Crianças de cidade grande, destas definitivamente enclausuradas e condenadas ao isolamento, passam horas caçando vagalumes. Notícia boa. Destas que nunca passam em noticiários. “- É como se fosse uma mosca mas com um brilhinho no final.”
“- Parece da família dos besouros, ou será dos benjamins, quem sabe das joaninhas...”“ - Já capturamos mais de dez!!!” “- Se sacudir eles brilham mais.....” “ – Será que não ficam estressados???” ” – Ficam sim. Mas acho que é por isso que brilham mais...” “- É, as vezes acontece...”

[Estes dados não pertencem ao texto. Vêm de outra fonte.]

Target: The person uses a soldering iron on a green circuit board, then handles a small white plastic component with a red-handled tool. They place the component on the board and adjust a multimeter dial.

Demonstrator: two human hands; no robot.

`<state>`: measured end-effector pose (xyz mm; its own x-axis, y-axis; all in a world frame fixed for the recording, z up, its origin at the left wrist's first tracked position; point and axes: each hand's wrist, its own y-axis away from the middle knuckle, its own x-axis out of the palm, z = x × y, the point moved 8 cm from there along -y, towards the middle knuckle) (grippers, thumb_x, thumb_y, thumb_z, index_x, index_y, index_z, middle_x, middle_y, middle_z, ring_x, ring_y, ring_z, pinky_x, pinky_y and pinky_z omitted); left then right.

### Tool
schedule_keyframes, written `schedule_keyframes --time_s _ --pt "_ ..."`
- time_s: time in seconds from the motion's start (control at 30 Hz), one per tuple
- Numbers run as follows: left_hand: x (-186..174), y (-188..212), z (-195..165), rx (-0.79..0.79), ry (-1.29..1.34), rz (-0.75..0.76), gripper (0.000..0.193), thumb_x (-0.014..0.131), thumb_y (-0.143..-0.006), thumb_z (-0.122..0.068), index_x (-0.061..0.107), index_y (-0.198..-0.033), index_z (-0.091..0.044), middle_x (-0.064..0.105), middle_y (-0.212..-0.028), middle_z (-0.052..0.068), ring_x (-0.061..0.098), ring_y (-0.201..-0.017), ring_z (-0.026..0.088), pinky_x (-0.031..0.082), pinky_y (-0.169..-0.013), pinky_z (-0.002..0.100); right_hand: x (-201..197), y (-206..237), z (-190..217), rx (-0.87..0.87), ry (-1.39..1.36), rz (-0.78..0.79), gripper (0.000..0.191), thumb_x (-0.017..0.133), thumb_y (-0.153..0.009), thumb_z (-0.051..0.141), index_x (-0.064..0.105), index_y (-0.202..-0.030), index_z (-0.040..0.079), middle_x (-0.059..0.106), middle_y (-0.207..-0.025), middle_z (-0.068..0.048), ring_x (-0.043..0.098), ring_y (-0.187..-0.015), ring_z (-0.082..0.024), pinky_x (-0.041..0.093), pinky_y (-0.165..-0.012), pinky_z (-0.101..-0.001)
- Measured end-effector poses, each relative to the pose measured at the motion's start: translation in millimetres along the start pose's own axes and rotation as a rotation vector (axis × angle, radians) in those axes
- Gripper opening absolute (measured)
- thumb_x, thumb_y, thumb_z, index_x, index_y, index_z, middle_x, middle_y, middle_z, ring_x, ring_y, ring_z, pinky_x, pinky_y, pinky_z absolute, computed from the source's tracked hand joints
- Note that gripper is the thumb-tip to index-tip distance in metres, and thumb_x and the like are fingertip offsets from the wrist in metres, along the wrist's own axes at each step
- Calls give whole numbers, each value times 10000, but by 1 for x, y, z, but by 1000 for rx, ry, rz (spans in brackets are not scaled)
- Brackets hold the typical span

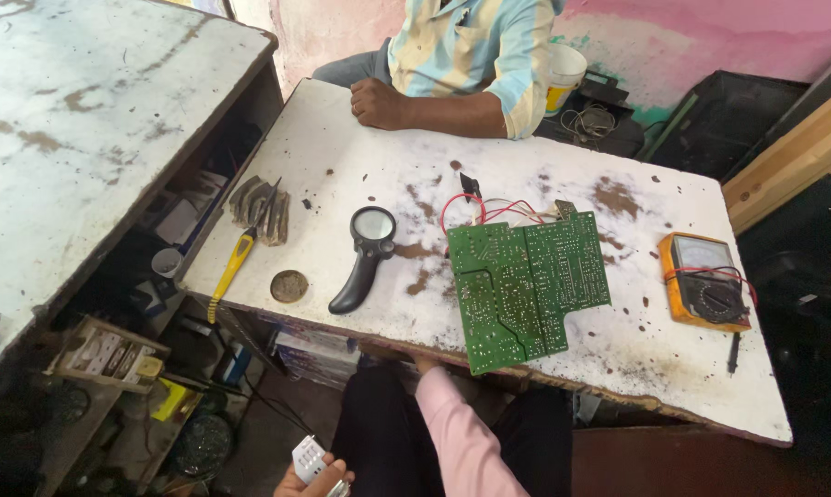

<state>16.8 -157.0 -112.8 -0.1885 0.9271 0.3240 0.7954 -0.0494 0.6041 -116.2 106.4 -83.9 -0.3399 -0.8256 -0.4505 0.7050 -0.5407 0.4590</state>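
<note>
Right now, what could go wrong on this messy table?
The green circuit board sticks out past the table edge, so a bump from below might tip it off. Its red wires could snag and drag it. The left hand holds a small white part low over the floor, where it might drop.

The bench (360, 175) has a white painted top, matt and worn, pitted with brown rust-like patches, thickest around the green circuit board (526, 285). That board looks like hard laminate, faintly glossy, speckled with dull solder points. Left of it lies a magnifying glass (368, 253) with a smooth black plastic handle and shiny lens. Right of the board sits a multimeter (704, 281) in a matt orange rubbery casing. Below the board, the left hand (312, 479) holds a small white plastic piece (307, 457); the sleeve (461, 442) is soft pink cloth.
</note>
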Motion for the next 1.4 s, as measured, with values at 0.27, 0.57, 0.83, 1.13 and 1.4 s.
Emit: schedule_keyframes --time_s 0.27,0.57,0.83,1.13,1.4 --pt "50 -4 16 -155 -49 166 201 814 -803 -115 725 -931 12 672 -616 145 675 -509 229 488 -452 340 -7 22 -83 311 -619 156 225 580 -1008 247 726 -1105 105 757 -973 -23 688 -702 -54 507 -543 -228" --pt "84 -15 -4 3 4 160 187 813 -799 -79 755 -963 -9 725 -715 38 642 -568 123 484 -509 271 -1 120 -68 -224 -346 673 172 750 -947 188 694 -878 41 719 -741 -28 464 -431 -31 305 -374 -213" --pt "72 -17 -9 -6 60 59 170 822 -814 -87 729 -915 12 724 -732 75 650 -563 148 520 -522 294 -12 88 -31 -472 -63 445 196 732 -926 245 730 -953 51 759 -777 -52 616 -579 -116 465 -539 -290" --pt "54 -9 -15 82 -75 2 260 832 -779 -100 788 -1011 9 734 -728 84 626 -535 133 488 -492 275 6 20 -4 -711 691 10 300 542 -963 243 724 -1135 78 707 -1138 -236 657 -1052 -437 501 -948 -523" --pt "52 -11 3 53 -107 -7 240 820 -782 -92 796 -1001 1 753 -713 79 626 -519 125 487 -482 272 -23 69 -20 -765 233 -134 300 581 -984 242 776 -1080 35 757 -1063 -202 700 -994 -387 528 -911 -475"
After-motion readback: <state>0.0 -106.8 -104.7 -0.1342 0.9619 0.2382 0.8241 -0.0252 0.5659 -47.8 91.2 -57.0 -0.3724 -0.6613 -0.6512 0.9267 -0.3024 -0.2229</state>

Neste momento, algo inesperado. Junto dos vagalumes, no vidro já apertado para abrigar nem mesmo os irmãos, surge o inimigo: “- Capturamos uma aranha!!!” “- E é das grandes....e bravas” “- Eu vi, eu vi, ela comeu um vagalume!!! [lágrimas] . “- Eu quero ver também...deixa ela fazer de novo...” “- Que maldade!””- Maldade nada. É a natureza. A teia alimentar. Já aprendi isto na escola.” “- Mas assim é covardia, eles nem tiveram tempo de se defender, nem espaço para voar.” “- Está certo – diz alguém, com ares de juiz – Vamos libertá-los.
A ré e todas as vítimas de volta à natureza onde a caçada continuará de forma mais justa. Depois, a magia acabou. E eles voltaram ao normal. Buscaram logo a TV, o videogame e todas as coisas bem diferentes de toda aquela história de vida e morte, aprisionamento e liberdade e o peso da responsabilidade de decidir. Voltaram a ser simples crianças de apartamento. Mas, depois, dormiam todos juntos, sonhando separados.
E foi quando aconteceu. Por trás da televisão, sai um último vagalume que não voltou para a natureza. Se escondeu dentro da casa para admirar a beleza daquelas tristes infâncias. Se apixonou, o coitado.